In endorsing a follow-on bomber on Wednesday, "a prospective B-3, if you will," Gates noted the congressionally mandated review was still under way.

But he said whatever system might be chosen to meet the requirement - whether manned, unmanned or some combination of the two - "it should be one that realistically can be produced in the numbers originally envisioned."

The B-2 ended up costing some $2 billion each, because less than one-sixth of a planned 132-bomber fleet were built.

The Air Force has been keen to develop a new long-range strike capability by 2018, an effort likely to cost at least $15 billion, according to Barry Watts, a defense expert at the Center for Strategic and Budgetary Assessments, a research group in Washington DC.

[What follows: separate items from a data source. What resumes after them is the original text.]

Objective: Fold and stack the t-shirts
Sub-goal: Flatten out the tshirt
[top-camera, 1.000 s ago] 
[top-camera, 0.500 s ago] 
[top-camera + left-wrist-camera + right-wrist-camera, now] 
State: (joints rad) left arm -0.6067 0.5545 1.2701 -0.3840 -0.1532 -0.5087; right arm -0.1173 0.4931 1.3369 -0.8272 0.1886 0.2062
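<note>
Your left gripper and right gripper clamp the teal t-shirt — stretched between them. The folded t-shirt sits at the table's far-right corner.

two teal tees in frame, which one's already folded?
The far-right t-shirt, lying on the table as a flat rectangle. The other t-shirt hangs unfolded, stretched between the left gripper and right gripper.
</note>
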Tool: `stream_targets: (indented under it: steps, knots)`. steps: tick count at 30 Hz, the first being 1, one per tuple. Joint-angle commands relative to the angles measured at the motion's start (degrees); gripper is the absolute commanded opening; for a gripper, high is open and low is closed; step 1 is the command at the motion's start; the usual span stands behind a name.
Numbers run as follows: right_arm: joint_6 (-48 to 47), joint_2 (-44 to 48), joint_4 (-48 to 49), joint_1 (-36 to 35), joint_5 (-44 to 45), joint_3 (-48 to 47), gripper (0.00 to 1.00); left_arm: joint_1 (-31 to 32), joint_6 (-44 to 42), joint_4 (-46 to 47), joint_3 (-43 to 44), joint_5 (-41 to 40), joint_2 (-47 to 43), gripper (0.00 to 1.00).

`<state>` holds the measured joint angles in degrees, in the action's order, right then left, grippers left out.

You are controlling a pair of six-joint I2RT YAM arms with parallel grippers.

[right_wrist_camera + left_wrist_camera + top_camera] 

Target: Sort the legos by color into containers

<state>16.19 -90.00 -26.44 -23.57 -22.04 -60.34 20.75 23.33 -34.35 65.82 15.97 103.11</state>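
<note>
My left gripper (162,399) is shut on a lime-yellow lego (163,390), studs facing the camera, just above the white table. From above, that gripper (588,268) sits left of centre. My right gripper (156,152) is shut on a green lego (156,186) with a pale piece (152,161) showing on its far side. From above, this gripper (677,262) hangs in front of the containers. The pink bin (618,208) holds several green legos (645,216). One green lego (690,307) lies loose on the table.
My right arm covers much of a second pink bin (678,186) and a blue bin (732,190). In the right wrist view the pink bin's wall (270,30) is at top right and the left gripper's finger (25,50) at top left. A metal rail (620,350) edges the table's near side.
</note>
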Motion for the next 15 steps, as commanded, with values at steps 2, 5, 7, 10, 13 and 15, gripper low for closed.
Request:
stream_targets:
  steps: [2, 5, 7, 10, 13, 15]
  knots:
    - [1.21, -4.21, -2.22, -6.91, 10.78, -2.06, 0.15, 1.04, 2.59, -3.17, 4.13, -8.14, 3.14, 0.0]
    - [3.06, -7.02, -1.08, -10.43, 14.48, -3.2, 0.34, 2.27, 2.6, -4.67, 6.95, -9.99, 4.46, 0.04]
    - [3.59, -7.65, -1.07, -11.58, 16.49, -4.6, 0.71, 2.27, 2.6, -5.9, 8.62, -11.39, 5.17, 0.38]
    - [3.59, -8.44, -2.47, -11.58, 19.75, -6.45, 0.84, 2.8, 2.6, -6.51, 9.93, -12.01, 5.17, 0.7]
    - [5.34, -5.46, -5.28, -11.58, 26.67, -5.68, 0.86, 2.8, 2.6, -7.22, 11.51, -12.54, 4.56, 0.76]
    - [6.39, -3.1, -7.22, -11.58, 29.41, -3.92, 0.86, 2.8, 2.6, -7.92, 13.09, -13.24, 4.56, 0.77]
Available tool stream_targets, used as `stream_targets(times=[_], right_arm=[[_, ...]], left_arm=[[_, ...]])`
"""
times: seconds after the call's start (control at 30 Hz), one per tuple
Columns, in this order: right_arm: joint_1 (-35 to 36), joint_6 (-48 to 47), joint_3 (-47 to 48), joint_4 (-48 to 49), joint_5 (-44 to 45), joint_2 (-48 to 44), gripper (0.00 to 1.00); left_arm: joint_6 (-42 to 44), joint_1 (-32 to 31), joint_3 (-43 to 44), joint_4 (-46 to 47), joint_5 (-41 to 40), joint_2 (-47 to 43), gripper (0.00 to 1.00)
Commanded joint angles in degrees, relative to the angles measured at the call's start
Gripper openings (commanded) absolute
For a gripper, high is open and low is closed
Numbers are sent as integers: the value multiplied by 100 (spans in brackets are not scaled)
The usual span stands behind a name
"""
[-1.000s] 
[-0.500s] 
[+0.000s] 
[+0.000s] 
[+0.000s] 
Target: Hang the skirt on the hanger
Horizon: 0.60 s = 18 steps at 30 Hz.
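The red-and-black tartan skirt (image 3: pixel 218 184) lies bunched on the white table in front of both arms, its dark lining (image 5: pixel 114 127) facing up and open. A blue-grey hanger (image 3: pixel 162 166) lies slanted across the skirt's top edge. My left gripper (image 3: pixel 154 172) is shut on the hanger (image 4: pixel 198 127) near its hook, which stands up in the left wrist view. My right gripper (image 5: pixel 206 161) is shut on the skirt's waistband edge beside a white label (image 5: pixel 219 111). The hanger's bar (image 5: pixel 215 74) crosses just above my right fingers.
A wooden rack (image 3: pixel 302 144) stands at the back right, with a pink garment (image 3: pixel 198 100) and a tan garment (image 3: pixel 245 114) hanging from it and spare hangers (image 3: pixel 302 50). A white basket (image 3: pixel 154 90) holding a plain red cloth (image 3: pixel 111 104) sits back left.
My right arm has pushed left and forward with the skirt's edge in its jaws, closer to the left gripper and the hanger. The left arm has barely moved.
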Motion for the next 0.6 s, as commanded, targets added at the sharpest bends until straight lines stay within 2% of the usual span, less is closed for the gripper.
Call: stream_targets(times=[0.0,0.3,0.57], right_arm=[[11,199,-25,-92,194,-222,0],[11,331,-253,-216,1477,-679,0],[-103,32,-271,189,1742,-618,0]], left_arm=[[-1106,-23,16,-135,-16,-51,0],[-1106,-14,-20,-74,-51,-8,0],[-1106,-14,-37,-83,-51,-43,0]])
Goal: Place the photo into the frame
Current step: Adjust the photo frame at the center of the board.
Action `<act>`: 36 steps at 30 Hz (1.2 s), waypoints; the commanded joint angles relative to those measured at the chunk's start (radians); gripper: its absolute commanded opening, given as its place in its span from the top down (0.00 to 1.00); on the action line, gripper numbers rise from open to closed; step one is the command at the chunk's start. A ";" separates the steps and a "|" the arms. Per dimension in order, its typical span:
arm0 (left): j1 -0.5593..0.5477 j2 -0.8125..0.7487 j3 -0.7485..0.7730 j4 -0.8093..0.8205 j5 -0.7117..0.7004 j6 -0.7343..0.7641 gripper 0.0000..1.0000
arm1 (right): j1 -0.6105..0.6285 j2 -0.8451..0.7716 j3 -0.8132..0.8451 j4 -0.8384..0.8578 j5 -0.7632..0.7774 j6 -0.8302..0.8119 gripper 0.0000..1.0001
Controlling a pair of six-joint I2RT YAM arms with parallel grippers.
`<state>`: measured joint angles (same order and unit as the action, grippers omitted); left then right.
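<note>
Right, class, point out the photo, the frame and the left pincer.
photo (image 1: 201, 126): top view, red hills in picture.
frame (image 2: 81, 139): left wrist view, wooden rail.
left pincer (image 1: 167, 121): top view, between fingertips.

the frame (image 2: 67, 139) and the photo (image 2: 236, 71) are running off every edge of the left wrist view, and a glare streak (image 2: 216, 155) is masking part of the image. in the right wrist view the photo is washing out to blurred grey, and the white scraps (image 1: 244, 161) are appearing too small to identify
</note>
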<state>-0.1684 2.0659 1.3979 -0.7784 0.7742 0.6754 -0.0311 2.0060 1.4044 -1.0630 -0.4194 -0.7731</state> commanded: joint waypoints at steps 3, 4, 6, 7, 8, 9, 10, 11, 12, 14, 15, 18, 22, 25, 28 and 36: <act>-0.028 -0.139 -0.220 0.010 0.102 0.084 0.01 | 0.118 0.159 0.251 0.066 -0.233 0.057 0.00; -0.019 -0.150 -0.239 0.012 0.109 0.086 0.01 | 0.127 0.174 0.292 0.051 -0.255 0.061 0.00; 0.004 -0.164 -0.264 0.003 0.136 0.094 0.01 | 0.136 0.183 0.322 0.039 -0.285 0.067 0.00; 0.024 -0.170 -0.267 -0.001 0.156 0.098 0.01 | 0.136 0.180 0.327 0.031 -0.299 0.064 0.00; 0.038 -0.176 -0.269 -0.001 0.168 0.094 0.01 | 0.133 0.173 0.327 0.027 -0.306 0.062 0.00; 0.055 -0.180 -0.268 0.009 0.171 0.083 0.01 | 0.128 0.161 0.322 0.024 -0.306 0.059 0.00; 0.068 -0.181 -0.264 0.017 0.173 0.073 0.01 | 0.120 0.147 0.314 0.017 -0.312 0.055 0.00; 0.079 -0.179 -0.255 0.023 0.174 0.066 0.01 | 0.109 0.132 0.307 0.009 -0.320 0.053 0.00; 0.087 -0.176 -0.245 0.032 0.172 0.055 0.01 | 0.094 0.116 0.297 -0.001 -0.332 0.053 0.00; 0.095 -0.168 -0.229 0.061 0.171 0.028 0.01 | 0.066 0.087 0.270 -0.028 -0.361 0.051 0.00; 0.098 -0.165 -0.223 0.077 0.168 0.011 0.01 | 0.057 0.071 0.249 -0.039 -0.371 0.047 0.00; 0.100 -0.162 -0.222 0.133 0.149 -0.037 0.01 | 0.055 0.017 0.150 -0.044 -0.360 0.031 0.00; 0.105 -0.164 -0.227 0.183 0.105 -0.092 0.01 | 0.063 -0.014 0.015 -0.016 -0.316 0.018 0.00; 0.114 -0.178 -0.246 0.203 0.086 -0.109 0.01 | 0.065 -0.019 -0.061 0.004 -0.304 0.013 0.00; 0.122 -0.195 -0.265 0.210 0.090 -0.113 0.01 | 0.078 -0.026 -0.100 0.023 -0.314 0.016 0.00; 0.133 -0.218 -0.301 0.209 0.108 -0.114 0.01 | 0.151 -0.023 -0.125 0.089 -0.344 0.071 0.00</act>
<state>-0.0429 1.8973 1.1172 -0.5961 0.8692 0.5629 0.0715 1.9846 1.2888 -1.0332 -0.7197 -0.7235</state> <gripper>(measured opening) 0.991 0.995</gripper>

The future bomber likely would need an unrefueled combat radius of 2,500 nautical miles, measured from the last mid-air refueling spot in "friendly" air space, Watts said in a telephone interview.

In January 2008, Boeing Co and Lockheed Martin Corp announced they would partner in pursuit of an anticipated US Air Force "next-generation" bomber program.

As the incumbent, Northrop Grumman looks forward to competing to bring its know-how to bear on the B-2's replacement, said Randy Belote, a company spokesman.